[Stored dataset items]
┌──

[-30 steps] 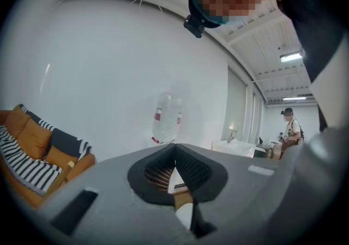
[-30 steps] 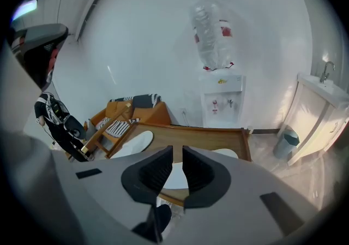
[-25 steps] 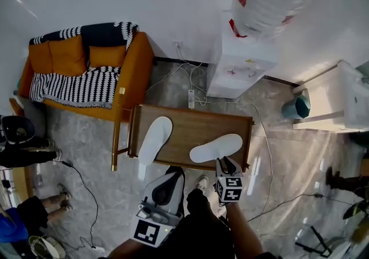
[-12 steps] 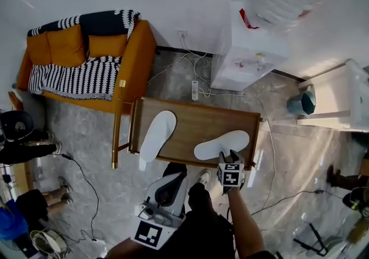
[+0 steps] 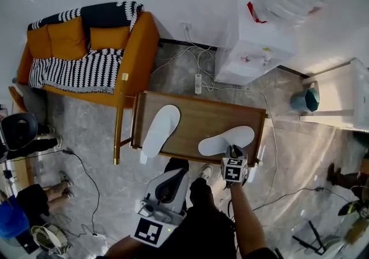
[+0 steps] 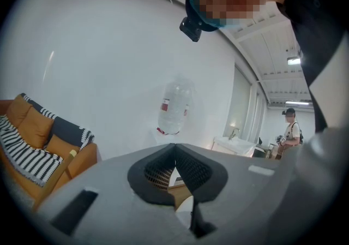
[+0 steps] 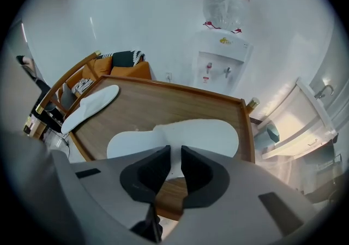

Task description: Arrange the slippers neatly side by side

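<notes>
Nearest in, the left gripper (image 6: pixel 175 147) hovers just short of the desk's (image 5: pixel 202 115) near edge, fingers pressed together on nothing. To its right, the right gripper (image 5: pixel 233 150) tips steeply down at the near-right corner. Its fingers have just been closing and pinch the near edge of the right slipper (image 5: pixel 226 140), which lies crosswise. Bare wood opens between it and the left slipper (image 5: pixel 161 130), whose heel pokes over the near edge. Beyond stand a sofa (image 5: pixel 86 56) and a water dispenser (image 5: pixel 253 50).
</notes>
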`<state>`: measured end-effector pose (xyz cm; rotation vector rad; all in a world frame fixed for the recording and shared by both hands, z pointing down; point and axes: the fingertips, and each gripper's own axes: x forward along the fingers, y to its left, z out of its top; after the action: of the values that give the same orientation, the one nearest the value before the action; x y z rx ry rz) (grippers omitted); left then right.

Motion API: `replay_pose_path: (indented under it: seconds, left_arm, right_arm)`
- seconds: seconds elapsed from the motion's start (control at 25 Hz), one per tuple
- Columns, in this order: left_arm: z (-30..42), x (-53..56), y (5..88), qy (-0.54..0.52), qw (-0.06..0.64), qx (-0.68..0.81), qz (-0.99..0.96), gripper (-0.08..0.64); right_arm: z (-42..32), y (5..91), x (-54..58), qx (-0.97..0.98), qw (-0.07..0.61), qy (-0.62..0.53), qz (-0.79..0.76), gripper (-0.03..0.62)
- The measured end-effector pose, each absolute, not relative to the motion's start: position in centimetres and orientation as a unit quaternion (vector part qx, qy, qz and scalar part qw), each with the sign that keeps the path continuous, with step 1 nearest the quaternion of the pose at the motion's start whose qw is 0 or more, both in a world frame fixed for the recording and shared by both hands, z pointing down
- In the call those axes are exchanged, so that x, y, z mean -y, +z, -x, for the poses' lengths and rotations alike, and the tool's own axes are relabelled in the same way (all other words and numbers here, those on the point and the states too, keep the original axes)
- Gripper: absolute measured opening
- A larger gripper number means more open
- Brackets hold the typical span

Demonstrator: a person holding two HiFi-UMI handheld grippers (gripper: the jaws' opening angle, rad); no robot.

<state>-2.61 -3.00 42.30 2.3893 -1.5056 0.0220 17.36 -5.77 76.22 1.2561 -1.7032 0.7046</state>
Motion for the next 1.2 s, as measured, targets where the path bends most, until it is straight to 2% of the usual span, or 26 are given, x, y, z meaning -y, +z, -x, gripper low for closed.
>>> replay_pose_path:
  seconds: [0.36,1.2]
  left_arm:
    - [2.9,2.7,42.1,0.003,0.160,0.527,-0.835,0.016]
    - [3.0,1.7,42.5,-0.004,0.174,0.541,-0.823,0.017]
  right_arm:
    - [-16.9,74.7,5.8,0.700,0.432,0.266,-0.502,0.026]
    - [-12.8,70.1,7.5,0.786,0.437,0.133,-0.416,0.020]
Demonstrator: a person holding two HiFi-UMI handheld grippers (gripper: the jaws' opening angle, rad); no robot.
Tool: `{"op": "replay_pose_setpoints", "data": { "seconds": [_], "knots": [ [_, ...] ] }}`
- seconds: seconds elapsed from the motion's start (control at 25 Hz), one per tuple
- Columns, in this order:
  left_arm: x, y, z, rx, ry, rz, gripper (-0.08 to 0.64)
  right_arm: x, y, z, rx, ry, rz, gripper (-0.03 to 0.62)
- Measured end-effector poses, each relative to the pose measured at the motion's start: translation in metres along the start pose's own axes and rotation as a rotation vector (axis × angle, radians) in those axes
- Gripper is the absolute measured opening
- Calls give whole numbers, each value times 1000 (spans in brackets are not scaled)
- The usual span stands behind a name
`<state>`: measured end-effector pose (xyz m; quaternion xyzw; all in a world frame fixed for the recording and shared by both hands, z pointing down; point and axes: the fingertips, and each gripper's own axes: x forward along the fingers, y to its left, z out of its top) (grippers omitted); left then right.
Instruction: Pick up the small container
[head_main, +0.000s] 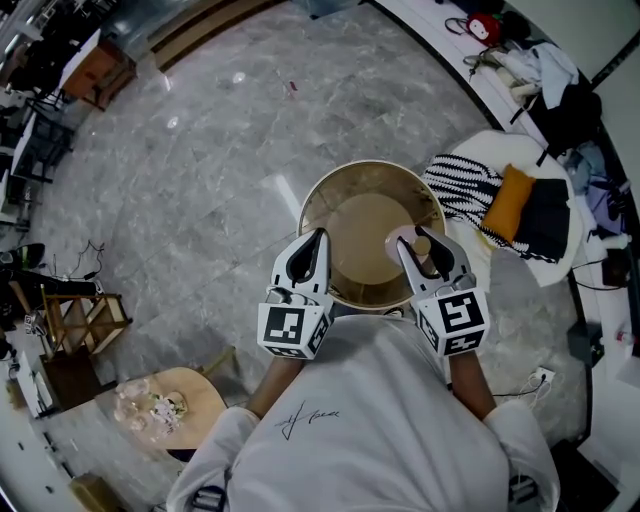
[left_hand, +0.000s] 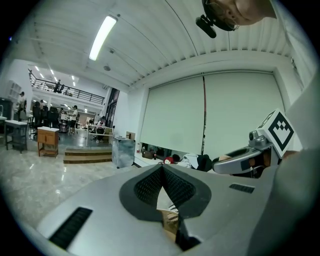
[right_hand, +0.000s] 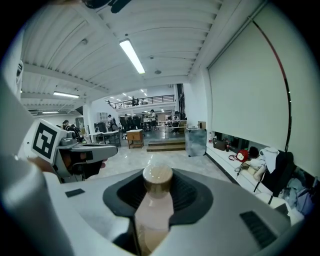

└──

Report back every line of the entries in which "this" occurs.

- Columns, in this order: left_arm: z (-30..42), x (-53..56), y (5..88), qy (-0.54..0.52), qw (-0.06..0.64), qx (-0.68..0.81), qz (-0.99..0.96), gripper (-0.08..0.64); right_arm: z (-42..32), y (5..91), x (-54..58), qx (-0.97..0.98), qw (-0.07..0.61), qy (-0.62..0.53), qz (-0.79..0.76), gripper (-0.03..0.62)
- Columns, in this order:

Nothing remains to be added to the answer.